An equestrian monument to Hans Waldmann at Zurich’s the Münsterhof plaza reminds of that onetime mayor’s beheading on this date in 1489.


(cc) image from Roland zh.

His city’s most outstanding personality of the age, Waldmann (English Wikipedia entry | the far more detailed German) sprang from merchant stock. He’d soared to the top in his Swiss city-state via his gift for military command, which stood Zurich in good stead during the Burgundian Wars.

Despite his war heroism, the peasantry of Zurich’s rural proximities soon grew to hate Waldmann as the spear tip of the urban oligarchy. Notoriously, he ordered the destruction of peasants’ dogs to preserve the hunting privilege for the powerful.

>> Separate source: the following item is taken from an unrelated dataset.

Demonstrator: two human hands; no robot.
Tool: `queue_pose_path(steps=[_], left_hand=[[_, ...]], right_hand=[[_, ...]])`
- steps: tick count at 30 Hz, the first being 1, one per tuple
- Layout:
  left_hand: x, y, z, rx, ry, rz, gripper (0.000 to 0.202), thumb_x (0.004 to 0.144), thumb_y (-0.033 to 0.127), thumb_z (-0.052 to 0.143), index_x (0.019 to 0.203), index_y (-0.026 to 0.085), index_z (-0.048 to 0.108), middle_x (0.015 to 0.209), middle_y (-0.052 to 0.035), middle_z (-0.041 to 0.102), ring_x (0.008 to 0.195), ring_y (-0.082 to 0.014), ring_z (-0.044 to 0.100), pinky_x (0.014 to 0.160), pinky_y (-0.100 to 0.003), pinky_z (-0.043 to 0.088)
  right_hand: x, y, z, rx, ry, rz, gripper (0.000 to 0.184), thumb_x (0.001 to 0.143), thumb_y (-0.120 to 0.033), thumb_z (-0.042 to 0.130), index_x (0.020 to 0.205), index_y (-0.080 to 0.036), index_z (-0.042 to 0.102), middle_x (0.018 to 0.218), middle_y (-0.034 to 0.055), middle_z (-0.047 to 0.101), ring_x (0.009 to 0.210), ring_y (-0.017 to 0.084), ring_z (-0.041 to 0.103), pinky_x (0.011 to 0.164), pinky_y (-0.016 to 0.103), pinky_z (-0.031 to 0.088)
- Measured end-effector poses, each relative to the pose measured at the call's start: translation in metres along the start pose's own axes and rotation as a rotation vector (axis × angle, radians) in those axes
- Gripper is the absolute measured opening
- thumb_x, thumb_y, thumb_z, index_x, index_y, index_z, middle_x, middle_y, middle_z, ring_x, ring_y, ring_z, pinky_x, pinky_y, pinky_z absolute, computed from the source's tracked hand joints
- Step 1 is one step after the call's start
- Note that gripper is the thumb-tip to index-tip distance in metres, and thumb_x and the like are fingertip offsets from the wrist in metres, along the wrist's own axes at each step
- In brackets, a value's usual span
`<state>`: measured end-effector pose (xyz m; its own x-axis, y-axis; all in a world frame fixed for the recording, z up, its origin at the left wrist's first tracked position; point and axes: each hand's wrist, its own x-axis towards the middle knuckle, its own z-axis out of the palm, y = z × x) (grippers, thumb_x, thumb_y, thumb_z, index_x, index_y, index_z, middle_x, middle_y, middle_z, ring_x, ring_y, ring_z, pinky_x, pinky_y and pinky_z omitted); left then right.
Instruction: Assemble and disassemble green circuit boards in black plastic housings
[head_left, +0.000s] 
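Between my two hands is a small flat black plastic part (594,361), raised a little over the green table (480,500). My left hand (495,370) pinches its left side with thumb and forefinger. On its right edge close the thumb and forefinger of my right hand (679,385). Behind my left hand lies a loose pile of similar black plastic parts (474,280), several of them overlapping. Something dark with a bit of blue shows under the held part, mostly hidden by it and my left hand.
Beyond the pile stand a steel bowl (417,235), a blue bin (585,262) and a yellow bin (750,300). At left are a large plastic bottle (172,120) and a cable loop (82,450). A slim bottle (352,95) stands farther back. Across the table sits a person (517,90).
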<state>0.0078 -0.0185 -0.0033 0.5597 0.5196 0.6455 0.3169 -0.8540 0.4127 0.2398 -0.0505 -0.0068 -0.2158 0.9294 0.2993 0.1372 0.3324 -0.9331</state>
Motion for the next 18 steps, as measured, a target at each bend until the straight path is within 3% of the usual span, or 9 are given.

On the first of April, a revolt toppled Waldmann’s authority. He was arrested on a diverse slate of accusations including treason, peculation, and sexual corruption.

For the four days intervening, he endured “ceaseless torture, hanging, and stretching,” but the mayor retained enough vigor to walk “manly” and “proud” (in the words of a Bernese observer) to his scaffold.


Waldmann’s Farewell, by Johann Caspar Bosshardt (1847).

Detail view (click for the full-page illustration) of Hans Waldmann’s beheading, from the Lucerne Chronicle (1513).